RECORDED INFORMATION START
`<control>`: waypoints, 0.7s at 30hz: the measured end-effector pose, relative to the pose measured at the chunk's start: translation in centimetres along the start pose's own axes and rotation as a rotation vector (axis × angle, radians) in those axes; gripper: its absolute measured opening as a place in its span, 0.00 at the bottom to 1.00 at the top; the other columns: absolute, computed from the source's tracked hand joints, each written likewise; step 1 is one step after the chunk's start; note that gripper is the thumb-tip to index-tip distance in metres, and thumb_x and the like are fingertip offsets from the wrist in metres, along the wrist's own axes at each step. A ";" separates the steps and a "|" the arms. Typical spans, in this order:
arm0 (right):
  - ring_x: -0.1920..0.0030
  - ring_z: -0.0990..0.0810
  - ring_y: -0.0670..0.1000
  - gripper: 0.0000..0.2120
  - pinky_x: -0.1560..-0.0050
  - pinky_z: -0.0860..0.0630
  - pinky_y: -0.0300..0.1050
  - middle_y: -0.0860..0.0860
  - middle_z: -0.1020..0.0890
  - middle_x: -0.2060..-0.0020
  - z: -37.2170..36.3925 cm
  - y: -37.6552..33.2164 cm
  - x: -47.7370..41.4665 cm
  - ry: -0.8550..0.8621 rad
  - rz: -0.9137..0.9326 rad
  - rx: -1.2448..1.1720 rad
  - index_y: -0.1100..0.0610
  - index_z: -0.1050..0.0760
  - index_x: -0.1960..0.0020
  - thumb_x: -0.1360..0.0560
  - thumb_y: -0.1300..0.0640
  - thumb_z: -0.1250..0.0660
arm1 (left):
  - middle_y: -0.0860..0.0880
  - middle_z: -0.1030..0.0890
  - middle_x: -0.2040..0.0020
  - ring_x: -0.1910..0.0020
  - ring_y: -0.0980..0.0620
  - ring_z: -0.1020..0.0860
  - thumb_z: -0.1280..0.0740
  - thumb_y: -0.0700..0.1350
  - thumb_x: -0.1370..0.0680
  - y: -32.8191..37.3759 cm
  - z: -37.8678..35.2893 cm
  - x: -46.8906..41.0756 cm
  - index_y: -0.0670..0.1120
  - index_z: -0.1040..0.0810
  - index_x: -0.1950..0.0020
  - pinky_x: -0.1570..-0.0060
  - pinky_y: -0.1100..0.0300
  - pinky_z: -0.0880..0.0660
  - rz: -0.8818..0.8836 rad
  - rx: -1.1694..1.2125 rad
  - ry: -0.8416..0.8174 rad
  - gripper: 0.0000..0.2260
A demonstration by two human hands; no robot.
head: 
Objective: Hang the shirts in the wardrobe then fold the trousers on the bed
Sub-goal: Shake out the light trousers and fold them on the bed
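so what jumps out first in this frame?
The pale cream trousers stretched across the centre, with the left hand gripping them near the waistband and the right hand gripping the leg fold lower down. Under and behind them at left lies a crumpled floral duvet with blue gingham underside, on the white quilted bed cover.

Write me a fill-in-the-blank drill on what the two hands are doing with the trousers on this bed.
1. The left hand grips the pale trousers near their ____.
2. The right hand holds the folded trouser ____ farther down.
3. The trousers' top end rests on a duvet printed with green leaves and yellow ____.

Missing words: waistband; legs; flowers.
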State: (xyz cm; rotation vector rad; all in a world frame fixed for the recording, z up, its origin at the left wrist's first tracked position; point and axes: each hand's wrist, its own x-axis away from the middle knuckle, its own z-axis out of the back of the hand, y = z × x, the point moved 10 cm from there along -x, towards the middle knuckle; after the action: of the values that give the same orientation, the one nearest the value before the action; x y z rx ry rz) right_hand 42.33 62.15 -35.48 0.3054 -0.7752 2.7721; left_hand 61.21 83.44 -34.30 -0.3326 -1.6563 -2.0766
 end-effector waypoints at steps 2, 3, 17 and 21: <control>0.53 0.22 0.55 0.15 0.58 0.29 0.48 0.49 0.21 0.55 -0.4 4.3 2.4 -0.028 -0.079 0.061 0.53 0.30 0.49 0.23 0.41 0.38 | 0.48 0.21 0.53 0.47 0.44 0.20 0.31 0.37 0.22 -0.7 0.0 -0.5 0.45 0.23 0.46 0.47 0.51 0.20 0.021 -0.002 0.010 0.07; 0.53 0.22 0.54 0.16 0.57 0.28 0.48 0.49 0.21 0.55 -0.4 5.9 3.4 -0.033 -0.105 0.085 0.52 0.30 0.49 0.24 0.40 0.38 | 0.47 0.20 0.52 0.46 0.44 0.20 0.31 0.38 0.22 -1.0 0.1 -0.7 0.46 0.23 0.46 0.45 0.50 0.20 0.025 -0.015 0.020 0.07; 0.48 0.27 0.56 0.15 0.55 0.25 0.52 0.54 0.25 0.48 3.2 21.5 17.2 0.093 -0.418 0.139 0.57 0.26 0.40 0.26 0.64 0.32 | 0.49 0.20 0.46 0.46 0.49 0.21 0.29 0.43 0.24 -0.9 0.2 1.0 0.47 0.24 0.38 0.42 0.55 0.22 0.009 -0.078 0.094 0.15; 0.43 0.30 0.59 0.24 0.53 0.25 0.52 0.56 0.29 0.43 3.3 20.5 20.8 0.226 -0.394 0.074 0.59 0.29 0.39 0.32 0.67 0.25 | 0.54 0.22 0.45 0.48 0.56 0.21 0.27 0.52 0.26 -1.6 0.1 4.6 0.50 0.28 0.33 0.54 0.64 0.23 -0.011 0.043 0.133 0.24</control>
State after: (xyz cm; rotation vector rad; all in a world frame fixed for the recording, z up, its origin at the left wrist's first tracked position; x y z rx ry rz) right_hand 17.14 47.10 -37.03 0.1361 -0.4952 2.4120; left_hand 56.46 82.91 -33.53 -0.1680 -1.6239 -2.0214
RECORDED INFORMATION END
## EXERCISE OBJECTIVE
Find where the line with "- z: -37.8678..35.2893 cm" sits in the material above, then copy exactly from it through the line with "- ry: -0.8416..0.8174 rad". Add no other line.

## SOLUTION BELOW
  - z: -37.8678..35.2893 cm
  - x: -46.8906..41.0756 cm
  - index_y: -0.0670..0.1120
  - index_z: -0.1040..0.0810
  - index_x: -0.1950..0.0020
  - pinky_x: -0.1570..-0.0060
  - pinky_y: -0.1100..0.0300
  - pinky_z: -0.0880..0.0660
  - rz: -0.8818..0.8836 rad
  - rx: -1.1694..1.2125 rad
  - ry: -0.8416..0.8174 rad

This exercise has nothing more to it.